Miércoles, Diciembre 2, 2015
La presente legislatura y sobre todo el PRI cumple perfectamente con la ley enunciada por Edward A. Murphy Jr., un ingeniero de desarrollo que trabajó por un breve período en experimentos con cohetes sobre rieles hechos por la Fuerza Aérea de los Estados Unidos en 1949, que dice que si algo puede salir mal, saldrá.
Cuando las cosas se dejan a su aire, suelen ir de mal en peor. Dice otra ley de Murphy y así ha sido con nuestros representes en la cámara de diputado y sino lo cree siga la historia. En principio le crecieron los enanos y la denominada chiquillada logró conformaron un bloque efímero, es cierto, pero real a grado tal que pusieron contra la pared al PRI quien para evitar que estos insurrectos pudieran tener triunfo alguno, realizó una alianza con él PRD resultando este último instituto político el más beneficiado.
En la segunda edición luego de que sus aliados traicionaran su confianza lograron ahora generar un acuerdo con la jefa de jefas de un grupo del PAN y fue este instituto político quien resultó beneficiado, en ambos casos el PRI logró que sus aliados fueran comparsas para apoyar toda las iniciativas y ocurrencias del c. Gobernador.
En ambos momentos los diputados han hecho valer su oposición ideológica y los mandatos del pueblo, bueno hasta que les llega su maleta o su cheque y entonces todo se olvida y solo prevalece agachar la cabeza e inclinarse. El pueblo que se chingue.
Si usted todavía lo duda sólo vea y analice como se aprobaron las cuentas públicas del ejecutivo y de los municipios. A golpe de cheque se realizó una rápida contraloría que evidenció que todo está claro y diáfano y aquí los tesoreros y los ejecutivos son hábiles honestos y eficientes. Todo lo que entró salió y vamos a gastar lo que el trabajo entregado dejó.
Han basificado a familiares, amigos, novios sin rubor alguno. Se han robado los recursos del pueblo, han evidenciado sus carencias legislativas y ahora quieren ser autoridades municipales para seguir haciendo lo mismo.
Pero la peor tontería fue asignar el papel de enemigo público número uno del régimen a Serafín Ortiz.

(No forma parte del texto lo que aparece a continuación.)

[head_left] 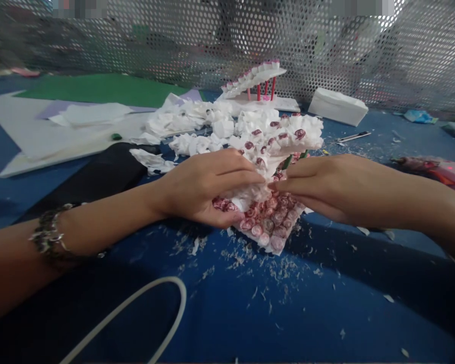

Lo han bloqueado, se han burlado, han mandado a la congeladora sus iniciativas y ahora hasta suspenden sesiones solo para que no pueda presentar la ley de protección a periodistas.
Sin proponérselo lo han convertido en víctima y le regalan publicidad gratuita. Mala estrategia para quienes se consideran la materia gris de este gobierno y los defensores de los mandatos del amo.
La SCJN les ha enmendado la plana en materia electoral y aunque lo nieguen hay incertidumbre jurídica en los actores. La negociación final será ver a que elección empatan con la de gobernador los ayuntamientos o los diputados y mirando las intenciones de muchos diputados por seguir mamando del presupuesto, seguramente le tocará a los futuros diputados vivir uno micro mandato.
Y uno se sigue preguntando oiga y los intereses del pueblo. Los deseos de los jóvenes por incorporarse al mundo laboral, los derechos de los periodistas para ejercer su profesión sin miedo, esos para los diputados ni son importantes ni valen la pena mientras les paguen su aguinaldo y ellos cobren sus dietas puntualmente lo de más es lo de menos.